### Work to complete
Aside from the pictures, copy the listing exactly.

### Dataset excerpt
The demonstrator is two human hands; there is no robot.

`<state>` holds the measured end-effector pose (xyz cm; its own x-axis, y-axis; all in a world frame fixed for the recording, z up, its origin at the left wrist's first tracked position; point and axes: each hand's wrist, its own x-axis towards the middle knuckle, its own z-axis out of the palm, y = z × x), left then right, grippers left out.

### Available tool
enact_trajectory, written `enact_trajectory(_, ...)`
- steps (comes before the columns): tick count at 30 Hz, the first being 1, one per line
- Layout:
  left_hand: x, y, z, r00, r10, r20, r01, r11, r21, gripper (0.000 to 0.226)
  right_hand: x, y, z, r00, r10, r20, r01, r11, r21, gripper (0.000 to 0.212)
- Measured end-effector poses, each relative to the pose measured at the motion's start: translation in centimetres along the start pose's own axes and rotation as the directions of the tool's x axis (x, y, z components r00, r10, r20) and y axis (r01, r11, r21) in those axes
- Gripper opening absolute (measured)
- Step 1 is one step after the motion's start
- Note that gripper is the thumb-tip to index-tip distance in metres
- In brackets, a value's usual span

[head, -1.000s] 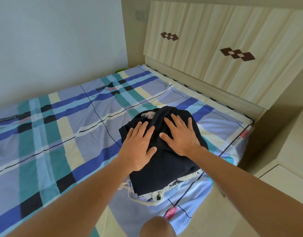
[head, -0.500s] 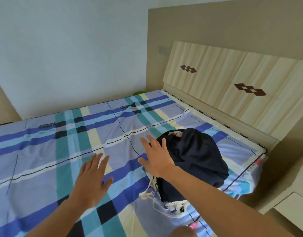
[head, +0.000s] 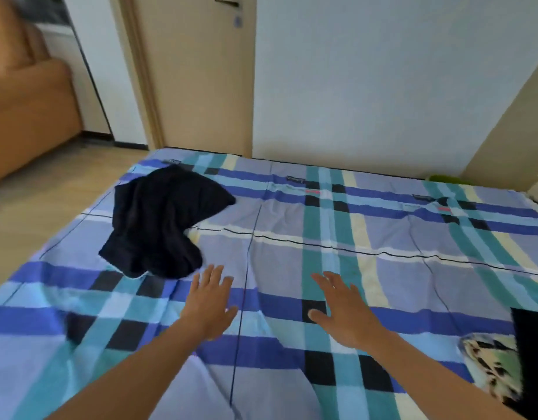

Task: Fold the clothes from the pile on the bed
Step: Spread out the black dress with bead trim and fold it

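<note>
Navy crumpled garment (head: 161, 222) on blue-plaid-sheeted bed (head: 383, 244); left hand (head: 208, 301) just beside garment, right hand (head: 342, 310) farther right, both hands spread, empty. Sheet labels (head: 295, 179) unreadable.

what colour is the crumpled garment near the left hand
Very dark navy, almost black garment, plain; the head view shows it.

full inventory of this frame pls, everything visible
crumpled garment: 1, dark navy, far left of the bed
folded pile: 1, dark cloth over cream-and-black patterned cloth, right edge, cut off
bed sheet: 1, blue, teal and cream plaid, covers the bed
door: 1, beige, beyond the bed
orange furniture: 1, far left, blurred
green thing: 1, far right by the wall, unidentifiable
floor: pale wood, left
left hand: open, near the crumpled garment
right hand: open, mid-sheet
</note>
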<state>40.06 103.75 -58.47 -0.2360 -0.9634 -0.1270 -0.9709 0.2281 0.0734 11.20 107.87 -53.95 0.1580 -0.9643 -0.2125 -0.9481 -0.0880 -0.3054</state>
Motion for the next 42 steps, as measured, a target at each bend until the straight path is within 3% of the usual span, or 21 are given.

### Expected answer
The demonstrator is two human hands; there is no robot.

`<state>` holds the measured end-effector pose (xyz cm; its own x-axis, y-axis; all in a world frame fixed for the recording, z up, its origin at the left wrist's first tracked position; point and axes: each hand's wrist, its own x-axis towards the middle knuckle, its own z-axis out of the palm, y = z × x), left then right, grippers left out.

### Available tool
enact_trajectory, written `enact_trajectory(_, ...)`
- steps (comes before the columns): tick count at 30 Hz, the first being 1, one per line
- Layout:
  left_hand: x, y, z, r00, r10, r20, r01, r11, r21, gripper (0.000 to 0.226)
  right_hand: x, y, z, r00, r10, r20, r01, r11, r21, gripper (0.000 to 0.212)
- Measured end-effector poses, each relative to the pose measured at the motion's start: translation in centimetres along the start pose's own axes and rotation as the directions of the tool's x axis (x, y, z components r00, r10, r20) and y axis (r01, r11, r21) in those axes
- Gripper opening absolute (measured)
- Step 1 is one step after the motion's start
- Note that gripper is the thumb-tip to index-tip distance in metres
- In brackets, a value's usual span

[head, -1.000s] 
[head, -0.500s] 
[head, +0.000s] 

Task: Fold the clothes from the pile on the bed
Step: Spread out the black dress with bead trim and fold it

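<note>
Navy crumpled garment (head: 161, 222) on blue-plaid-sheeted bed (head: 383, 244); left hand (head: 208, 301) just beside garment, right hand (head: 342, 310) farther right, both hands spread, empty. Sheet labels (head: 295, 179) unreadable.

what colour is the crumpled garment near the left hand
Very dark navy, almost black garment, plain; the head view shows it.

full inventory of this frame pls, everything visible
crumpled garment: 1, dark navy, far left of the bed
folded pile: 1, dark cloth over cream-and-black patterned cloth, right edge, cut off
bed sheet: 1, blue, teal and cream plaid, covers the bed
door: 1, beige, beyond the bed
orange furniture: 1, far left, blurred
green thing: 1, far right by the wall, unidentifiable
floor: pale wood, left
left hand: open, near the crumpled garment
right hand: open, mid-sheet
</note>
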<state>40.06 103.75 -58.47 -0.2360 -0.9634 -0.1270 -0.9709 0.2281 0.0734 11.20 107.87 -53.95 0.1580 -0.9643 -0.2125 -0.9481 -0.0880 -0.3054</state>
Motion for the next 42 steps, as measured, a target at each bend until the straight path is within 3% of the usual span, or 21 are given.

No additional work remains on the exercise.